Я непроизвольно сделал два шага назад.

– Слушай, Сема, а ведь у меня дела идут в гору! Настена не сказала? А мы скоро переедем в Куркино. Я купил квартиру… Вот так! Знаешь, скоко метров, а? Не знаешь…

Язык у Глеба начал заплетаться, он стал валиться вперед, но ухватился рукой за дверной косяк.

– И я тоже не знаю… Представляешь, не помню, скоко метров. Метров 150 или 200… Забыл, прикинь…

И Глеб как-то глупо захихикал.

– Глеб, иди спать! – резко сказала Настя. – Ты на ногах не стоишь, как ты за рулем ехал? Тебя же прав лишат, если поймают! Господи, хоть бы тебя в самом деле прав лишили, может, это тебя притормозит…

– Настена, счастье мое, – вяло бубнил Глеб. – Ну как они могут лишить меня прав, если я всех их кормлю? Да я их всех в кулаке держу! Всех этих гаишников, чиновников местных, да я всю управу вот здесь держу…

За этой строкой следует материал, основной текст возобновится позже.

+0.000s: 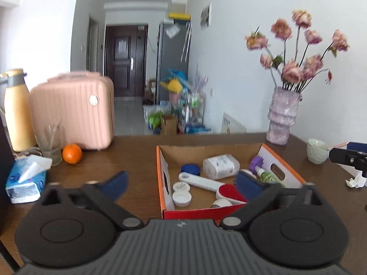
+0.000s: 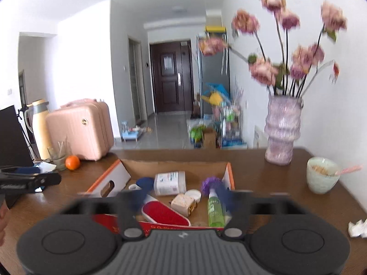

Глеб попытался продемонстрировать нам поднятый кулак, отпустил дверной косяк и почти повалился вперед, на Настю.

– Стой на ногах! – резко крикнула Настя. – Сказала, спать иди!!!

Я быстро оделся и вышел на лестничную площадку. Настя вышла со мной и прикрыла входную дверь.

– Он часто такой приходит? – только и нашелся я что спросить.

– Почти каждый вечер…

Я смотрел на Настю, на ее большой живот, на красное лицо, опухшее от слез, на трясущиеся руки. И Чарлика больше нет…

Меня переполняло ощущение какой-то дикой собачьей тоски, боли, жалости и… бессилия. Хотелось заорать, завыть, топнуть ногами, выключить этот мир и переключить его назад. На тепло и добро, на семью и любовь, на Чарлика, на дурацкий Глебов самолет, будь он трижды проклят…

Но я не мог. Очень хотел, но не мог.

– Настя. Понимаю, как тебе тяжело. Пожалуйста. Если у тебя будут проблемы, если просто будет плохо – звони сразу. Я не так много могу сделать, но постараюсь тебе помочь. Хорошо?

– Хорошо, Сема. Я позвоню, если что. Иди. Спасибо тебе.

Я был уверен, что она позвонит. Меня наполняло тяжелое ощущение неотвратимо надвигающейся беды. Оно отвратительно, но неумолимо. Ты понимаешь, что это произойдет. Ты уверен в этом на сто процентов, ты только не знаешь когда…

– Сема, это Настя. Ты можешь приехать?

– Да, я уже еду.

Я бросил взгляд на часы: половина первого ночи… Беда часто случается ночью, не замечали? «Возможно, темные дела любят темное время», – мелькнула у меня мысль, и я выбежал из квартиры, захлопнув дверь.

Сказать, что я летел на машине как ненормальный, – это не сказать ничего. Еще на подъезде к знакомой башне я увидел Настю. Она стояла на самом краю тротуара. Злой ветер терзал ее волосы и крутил вокруг ног водовороты снежной пыли. Она была без шапки, в длинном сером пальто, которое не могло скрыть ее огромный живот.

Я выскочил из машины.

– Настя, что случилось? У тебя начались роды? Глеб пьян, тебя надо везти в роддом?

– Нет, я надеюсь, не сейчас… Мне рожать через две недели. Так врачи говорят. Глеб пропал… Он должен был приехать домой около девяти вечера. Я звонила ему в 22 часа, в 23, он не брал трубку. Полчаса назад отключился телефон. Я позвонила всем его друзьям, партнерам, знакомым – никто ничего не знает. Он уехал с работы около восьми вечера…

– Что ты хочешь делать?

– Поехали на стоянку, куда он ставит машину. Он купил новый «Мерседес». Часто забывал там вещи по пьяни. Около дома ему ночью разбили стекло. Теперь он ставит машину на охраняемую парковку.

– Поехали. Это далеко?

– Минут десять пешком, но я не дойду, сам понимаешь… Извини, что дернула тебя.

– Настя, перестань, пожалуйста.

Мы подъехали к стоянке. Долго жали кнопку звонка на воротах. Наконец откуда-то выполз заспанный дед в меховой шапке, старой фуфайке и надетом поверх нее светоотражающем жилете.